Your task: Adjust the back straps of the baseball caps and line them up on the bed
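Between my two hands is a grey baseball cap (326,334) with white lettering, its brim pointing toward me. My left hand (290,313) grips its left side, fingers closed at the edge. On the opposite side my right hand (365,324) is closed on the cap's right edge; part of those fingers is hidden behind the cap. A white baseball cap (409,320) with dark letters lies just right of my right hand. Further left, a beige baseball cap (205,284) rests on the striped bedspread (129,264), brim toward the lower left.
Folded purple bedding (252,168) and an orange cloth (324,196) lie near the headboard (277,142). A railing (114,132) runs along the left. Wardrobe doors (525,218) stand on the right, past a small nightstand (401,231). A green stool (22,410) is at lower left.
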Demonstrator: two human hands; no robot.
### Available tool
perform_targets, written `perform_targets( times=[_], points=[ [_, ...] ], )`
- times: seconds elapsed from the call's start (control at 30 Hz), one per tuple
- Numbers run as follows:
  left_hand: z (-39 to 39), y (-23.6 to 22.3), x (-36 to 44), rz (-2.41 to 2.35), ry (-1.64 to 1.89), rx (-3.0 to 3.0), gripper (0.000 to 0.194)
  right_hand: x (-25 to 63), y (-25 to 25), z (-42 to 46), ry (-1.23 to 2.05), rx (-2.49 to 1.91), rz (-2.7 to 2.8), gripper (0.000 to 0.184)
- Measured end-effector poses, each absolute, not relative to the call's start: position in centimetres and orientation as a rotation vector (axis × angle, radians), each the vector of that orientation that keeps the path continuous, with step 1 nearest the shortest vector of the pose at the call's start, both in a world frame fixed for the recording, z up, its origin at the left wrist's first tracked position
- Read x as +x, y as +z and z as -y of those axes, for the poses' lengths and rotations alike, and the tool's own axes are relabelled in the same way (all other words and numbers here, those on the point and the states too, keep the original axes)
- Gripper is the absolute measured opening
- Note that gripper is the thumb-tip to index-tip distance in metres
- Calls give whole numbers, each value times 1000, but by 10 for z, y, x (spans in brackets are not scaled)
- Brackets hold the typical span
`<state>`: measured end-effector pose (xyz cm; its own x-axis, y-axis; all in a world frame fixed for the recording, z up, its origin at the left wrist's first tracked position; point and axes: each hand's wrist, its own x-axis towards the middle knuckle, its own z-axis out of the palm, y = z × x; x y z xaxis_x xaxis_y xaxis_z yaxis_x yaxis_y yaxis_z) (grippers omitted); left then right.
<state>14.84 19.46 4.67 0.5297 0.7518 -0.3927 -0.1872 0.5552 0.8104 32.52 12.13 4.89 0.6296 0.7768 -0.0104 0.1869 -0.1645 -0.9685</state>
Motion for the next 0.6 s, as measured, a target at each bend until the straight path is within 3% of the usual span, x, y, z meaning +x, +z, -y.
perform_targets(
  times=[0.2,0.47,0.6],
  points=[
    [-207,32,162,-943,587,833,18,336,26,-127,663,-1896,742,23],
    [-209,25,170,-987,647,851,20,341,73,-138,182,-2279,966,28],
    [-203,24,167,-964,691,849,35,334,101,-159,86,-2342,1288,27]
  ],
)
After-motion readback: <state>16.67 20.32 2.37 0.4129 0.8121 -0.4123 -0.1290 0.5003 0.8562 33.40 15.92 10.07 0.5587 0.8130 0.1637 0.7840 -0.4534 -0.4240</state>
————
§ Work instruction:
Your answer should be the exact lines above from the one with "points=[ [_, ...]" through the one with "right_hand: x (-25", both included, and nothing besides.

§ Problem solution:
perform_targets, written `perform_targets( times=[_], points=[ [_, ...] ], )`
- times: seconds elapsed from the call's start (control at 30 Hz), one per tuple
- Numbers run as follows:
  left_hand: z (-39 to 39), y (-23.6 to 22.3), x (-36 to 44), rz (-2.41 to 2.35), ry (-1.64 to 1.89), rx (-3.0 to 3.0), gripper (0.000 to 0.194)
  right_hand: x (-25 to 63), y (-25 to 25), z (-42 to 46), ry (-1.23 to 2.05), rx (-2.49 to 1.91), rz (-2.7 to 2.8), gripper (0.000 to 0.184)

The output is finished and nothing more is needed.